From John Cleves Symmes

Northbend, Miami, 4th. March 1801.

Sir,

Samuel Heighway esquire, and Mr. John Poole, both of the Miami purchase, have lately invented a Machine on the principle of steam, that I am inclined to believe will excel any thing of the kind that the world has yet been favored with. From several years acquaintance with Mr. Heighway, and prepossession in favor of his integrity and judgment, I am inclined to hope that the gentlemen are not mistaken in their calculations, nor too sanguine in their expectations from the powers of their projected Mechanism.

Great indeed, will be the Usefulness of such a performance to every part of the United States, and to none more, than to the Inhabitants of this country whose prosperity depends on Inland navigation, and Manufactures of various kinds, which will be greatly promoted by their Machine.

Permit me Sir, to commend these gentlemen (one or both of whom will have the honor to wait on you with this address) to your patronage and countenance.—Their wish is to avail themselves of the advantages of the best artizans in Philadelphia, and proper Materials for compassing the work, and to obtain, if found worthy, a patent from Congress, that they may in a moderate degree secure to themselves some pecuniary emoluments from their long studied and expensive invention, which the same must necessarily prove to them, by the time the work is perfected.

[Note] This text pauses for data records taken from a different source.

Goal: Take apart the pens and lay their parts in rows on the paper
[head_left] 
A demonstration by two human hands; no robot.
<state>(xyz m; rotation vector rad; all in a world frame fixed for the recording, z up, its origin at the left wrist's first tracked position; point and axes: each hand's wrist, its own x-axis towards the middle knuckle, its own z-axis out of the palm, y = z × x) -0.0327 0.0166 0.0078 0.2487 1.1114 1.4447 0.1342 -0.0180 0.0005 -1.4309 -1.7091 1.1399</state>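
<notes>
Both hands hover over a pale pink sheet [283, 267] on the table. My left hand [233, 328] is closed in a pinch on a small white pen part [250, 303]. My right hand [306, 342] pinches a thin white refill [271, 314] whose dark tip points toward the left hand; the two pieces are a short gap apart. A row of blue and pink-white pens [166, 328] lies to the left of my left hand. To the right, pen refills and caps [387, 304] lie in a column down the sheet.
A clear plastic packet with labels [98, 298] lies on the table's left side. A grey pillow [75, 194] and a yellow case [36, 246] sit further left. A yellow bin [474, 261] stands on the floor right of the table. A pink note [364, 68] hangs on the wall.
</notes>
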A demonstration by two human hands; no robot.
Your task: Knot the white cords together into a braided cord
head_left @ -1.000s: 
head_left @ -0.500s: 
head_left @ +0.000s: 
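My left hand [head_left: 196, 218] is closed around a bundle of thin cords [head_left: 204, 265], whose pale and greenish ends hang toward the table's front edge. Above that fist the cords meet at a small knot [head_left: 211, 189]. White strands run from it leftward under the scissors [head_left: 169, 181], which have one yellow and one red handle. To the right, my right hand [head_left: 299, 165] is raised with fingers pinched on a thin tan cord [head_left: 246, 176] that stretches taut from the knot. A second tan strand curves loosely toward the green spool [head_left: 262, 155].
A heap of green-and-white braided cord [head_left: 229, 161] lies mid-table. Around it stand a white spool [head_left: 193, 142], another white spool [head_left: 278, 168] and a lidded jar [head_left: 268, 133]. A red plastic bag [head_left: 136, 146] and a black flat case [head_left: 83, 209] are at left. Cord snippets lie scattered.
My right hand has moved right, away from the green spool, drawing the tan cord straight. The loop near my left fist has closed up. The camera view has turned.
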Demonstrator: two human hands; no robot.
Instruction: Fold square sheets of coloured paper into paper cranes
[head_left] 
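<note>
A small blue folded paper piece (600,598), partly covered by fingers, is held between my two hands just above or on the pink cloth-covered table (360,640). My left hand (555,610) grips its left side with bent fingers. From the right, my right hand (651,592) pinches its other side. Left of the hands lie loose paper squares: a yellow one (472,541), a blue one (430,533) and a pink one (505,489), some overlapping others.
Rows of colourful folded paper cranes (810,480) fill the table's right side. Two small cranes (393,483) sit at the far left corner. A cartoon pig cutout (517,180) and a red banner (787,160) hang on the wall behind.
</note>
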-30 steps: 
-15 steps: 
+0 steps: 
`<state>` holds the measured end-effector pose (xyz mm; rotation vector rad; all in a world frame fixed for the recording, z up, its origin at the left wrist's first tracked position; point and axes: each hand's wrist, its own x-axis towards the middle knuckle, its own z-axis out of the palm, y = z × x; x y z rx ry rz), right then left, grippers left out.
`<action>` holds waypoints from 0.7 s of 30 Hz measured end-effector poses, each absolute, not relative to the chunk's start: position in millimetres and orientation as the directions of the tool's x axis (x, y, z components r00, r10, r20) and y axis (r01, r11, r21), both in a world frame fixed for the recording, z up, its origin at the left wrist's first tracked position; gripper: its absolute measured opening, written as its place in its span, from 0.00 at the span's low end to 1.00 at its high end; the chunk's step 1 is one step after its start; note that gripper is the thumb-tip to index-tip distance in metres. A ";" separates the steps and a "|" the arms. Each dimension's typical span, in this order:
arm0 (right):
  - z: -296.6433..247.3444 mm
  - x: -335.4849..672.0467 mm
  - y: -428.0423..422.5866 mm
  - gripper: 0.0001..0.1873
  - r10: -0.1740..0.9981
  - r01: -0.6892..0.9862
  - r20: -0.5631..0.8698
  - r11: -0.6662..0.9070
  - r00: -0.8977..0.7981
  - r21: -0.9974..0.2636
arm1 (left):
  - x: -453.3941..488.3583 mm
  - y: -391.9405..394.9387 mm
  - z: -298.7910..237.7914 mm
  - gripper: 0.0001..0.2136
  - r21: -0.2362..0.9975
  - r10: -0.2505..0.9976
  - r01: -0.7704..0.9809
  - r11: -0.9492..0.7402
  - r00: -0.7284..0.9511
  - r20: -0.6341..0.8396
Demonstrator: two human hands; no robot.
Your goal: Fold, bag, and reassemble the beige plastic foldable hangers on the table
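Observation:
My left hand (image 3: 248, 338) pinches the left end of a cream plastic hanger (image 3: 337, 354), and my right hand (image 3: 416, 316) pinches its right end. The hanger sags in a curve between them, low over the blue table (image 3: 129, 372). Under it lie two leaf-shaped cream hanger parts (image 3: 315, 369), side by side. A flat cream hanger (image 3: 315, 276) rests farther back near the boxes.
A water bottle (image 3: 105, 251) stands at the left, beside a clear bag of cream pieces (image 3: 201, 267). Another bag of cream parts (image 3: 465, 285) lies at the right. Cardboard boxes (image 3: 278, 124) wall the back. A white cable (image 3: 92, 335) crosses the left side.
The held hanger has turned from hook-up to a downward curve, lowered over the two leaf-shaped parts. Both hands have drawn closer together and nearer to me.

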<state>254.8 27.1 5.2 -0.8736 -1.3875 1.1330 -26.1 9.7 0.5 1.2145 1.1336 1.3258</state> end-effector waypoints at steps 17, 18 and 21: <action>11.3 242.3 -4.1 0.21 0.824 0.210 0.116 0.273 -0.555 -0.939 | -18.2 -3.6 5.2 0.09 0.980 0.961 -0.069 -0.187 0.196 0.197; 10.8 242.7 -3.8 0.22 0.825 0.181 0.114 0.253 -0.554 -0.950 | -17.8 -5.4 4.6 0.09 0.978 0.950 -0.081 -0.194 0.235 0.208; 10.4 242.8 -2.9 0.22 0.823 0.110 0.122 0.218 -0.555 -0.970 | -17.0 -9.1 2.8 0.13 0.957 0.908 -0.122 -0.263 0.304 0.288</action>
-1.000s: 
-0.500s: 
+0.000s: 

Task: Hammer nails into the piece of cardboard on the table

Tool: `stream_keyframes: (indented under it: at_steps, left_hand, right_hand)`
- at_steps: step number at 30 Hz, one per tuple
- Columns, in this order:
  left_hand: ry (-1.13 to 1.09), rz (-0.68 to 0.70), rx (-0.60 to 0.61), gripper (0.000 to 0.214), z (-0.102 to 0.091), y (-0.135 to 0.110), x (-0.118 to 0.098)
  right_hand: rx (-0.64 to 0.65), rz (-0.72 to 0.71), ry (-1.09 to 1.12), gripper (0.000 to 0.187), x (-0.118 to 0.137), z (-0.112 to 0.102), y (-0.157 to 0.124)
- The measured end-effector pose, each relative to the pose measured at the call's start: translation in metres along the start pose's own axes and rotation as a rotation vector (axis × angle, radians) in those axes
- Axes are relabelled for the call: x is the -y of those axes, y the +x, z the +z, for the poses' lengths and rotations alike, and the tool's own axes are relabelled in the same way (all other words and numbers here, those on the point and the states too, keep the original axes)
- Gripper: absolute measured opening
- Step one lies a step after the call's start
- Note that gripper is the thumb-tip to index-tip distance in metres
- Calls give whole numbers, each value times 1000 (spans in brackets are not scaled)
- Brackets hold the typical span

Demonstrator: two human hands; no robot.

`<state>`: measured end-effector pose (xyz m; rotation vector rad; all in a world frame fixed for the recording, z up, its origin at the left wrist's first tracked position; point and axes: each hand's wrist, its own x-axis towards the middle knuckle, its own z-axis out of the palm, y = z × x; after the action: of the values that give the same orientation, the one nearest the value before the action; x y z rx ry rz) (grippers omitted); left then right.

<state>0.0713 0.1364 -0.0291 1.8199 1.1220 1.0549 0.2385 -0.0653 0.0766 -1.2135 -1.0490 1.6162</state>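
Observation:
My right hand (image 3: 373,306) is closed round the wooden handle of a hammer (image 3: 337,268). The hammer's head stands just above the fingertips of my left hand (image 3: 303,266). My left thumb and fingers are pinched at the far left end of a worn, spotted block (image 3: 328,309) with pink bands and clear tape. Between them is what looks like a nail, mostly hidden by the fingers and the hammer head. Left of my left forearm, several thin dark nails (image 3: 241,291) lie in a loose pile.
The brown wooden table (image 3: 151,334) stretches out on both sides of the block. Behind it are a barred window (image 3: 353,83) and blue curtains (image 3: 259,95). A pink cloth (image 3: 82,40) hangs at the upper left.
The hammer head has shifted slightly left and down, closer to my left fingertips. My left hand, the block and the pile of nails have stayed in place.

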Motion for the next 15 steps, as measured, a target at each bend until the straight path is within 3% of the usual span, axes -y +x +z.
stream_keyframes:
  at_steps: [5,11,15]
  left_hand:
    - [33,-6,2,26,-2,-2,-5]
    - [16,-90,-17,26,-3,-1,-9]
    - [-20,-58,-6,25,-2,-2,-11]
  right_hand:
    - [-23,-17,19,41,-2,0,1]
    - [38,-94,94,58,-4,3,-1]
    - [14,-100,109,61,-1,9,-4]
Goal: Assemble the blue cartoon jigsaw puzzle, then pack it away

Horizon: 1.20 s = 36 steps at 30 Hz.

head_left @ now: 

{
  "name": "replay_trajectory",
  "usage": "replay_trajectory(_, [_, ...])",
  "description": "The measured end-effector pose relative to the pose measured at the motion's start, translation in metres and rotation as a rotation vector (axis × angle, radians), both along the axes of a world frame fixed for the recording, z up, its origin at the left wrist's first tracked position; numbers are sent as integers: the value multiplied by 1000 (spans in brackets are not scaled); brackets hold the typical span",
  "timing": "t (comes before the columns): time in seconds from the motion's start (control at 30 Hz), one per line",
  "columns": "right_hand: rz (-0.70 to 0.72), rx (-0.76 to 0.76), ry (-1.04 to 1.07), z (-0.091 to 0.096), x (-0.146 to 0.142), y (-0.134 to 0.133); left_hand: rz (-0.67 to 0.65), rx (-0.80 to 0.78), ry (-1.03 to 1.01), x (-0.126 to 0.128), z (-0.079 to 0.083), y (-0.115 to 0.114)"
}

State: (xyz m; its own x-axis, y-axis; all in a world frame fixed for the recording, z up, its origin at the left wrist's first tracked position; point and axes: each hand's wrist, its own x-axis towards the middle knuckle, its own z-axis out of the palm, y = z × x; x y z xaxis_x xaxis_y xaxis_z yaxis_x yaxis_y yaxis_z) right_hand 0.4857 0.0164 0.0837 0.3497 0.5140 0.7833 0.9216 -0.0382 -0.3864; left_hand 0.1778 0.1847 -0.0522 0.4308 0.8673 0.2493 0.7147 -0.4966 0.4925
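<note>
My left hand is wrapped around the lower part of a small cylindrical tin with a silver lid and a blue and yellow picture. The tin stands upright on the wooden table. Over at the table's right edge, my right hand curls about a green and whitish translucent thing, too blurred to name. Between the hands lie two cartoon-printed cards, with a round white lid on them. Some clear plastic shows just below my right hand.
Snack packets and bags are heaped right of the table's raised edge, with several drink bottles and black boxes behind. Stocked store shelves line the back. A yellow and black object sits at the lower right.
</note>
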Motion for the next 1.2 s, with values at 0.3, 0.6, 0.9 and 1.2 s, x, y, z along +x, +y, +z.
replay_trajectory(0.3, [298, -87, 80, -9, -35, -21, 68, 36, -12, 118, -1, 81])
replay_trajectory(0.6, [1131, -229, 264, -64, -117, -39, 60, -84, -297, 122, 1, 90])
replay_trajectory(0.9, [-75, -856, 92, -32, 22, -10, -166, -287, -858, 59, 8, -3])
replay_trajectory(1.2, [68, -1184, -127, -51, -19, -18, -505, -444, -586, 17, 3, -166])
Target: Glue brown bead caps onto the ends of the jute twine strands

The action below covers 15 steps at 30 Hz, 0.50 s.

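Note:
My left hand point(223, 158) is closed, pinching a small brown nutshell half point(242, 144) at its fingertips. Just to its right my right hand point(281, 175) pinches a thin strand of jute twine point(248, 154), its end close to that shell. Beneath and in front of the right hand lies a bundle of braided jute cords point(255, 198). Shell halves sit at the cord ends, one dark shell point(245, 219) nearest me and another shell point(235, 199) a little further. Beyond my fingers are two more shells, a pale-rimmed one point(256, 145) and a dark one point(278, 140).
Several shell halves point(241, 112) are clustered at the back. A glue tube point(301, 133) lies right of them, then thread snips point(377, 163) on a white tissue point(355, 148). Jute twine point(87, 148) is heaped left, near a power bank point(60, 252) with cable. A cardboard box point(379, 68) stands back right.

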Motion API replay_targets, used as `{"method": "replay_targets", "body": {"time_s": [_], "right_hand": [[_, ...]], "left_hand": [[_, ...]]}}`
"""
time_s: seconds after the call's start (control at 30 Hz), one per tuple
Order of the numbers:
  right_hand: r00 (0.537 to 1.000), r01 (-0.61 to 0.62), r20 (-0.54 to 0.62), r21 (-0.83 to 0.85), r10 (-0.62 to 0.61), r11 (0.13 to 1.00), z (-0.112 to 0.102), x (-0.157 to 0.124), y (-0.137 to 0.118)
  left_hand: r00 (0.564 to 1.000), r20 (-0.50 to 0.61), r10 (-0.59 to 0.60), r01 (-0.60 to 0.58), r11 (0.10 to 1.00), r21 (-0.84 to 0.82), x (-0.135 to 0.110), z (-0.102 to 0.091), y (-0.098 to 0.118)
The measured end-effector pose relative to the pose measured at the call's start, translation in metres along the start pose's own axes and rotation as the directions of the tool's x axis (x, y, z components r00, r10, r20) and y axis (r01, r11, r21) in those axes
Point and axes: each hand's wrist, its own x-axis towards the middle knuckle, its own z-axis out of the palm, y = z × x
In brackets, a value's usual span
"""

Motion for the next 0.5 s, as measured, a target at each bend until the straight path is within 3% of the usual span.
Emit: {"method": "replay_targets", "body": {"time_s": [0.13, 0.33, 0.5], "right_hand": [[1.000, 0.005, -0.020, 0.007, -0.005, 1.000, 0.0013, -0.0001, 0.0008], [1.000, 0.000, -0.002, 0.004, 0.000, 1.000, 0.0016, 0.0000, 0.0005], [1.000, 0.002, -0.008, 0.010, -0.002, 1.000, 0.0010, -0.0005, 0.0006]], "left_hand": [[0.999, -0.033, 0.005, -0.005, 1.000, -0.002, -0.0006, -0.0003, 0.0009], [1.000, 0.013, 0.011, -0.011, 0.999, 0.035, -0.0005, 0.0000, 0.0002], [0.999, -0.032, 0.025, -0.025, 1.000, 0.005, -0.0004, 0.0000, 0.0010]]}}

I have the honor to be, Sir, with the highest consideration and respect, Your most Obedient humble Servant.

John Cleves Symmes.

RC (CSmH); at head of text: “To Thomas Jefferson Esquire, President of the philosophical society of arts and sciences at Philadelphia”; endorsed by TJ as received 9 Oct. and so recorded in SJL with notation “by mr John Poole.”

 

Englishman Samuel Heighway and two partners purchased a large portion of Symmes’s Miami lands in 1796, within which they laid out the town of Waynesville. John Poole received a patent on 13 Oct. 1801 for a “syphonic steam machine.” In 1801 Heighway and Poole advertised for subscribers to invest in their “mechanical project” that would propel a boat upstream “by the power of steam or elastic vapor.” In 1803 they sold their unfinished invention to the Miami Exporting Company of Cincinnati, which converted the craft into a conventional flatboat (Emily Foster, ed., The Ohio Frontier: An Anthology of Early Writings [Lexington, Ky., 1996], 96; List of Patents description begins A List of Patents granted by the United States from April 10, 1792, to December 31, 1836, Washington, D.C., 1872 description ends , 26; Emilius O. Randall and Daniel J. Ryan, History of Ohio: The Rise and Progress of an American State, 5 vols. [New York, 1912], 4:490; 5:269–70; Henry A. Ford and Kate B. Ford, description begins Paul Leicester Ford, ed., The Writings of Thomas Jefferson, Letterpress Edition, New York, 1892–99, 10 vols. description ends History of Cincinnati, Ohio, with Illustrations and Biographical Sketches [Cleveland, 1881], 53, 349).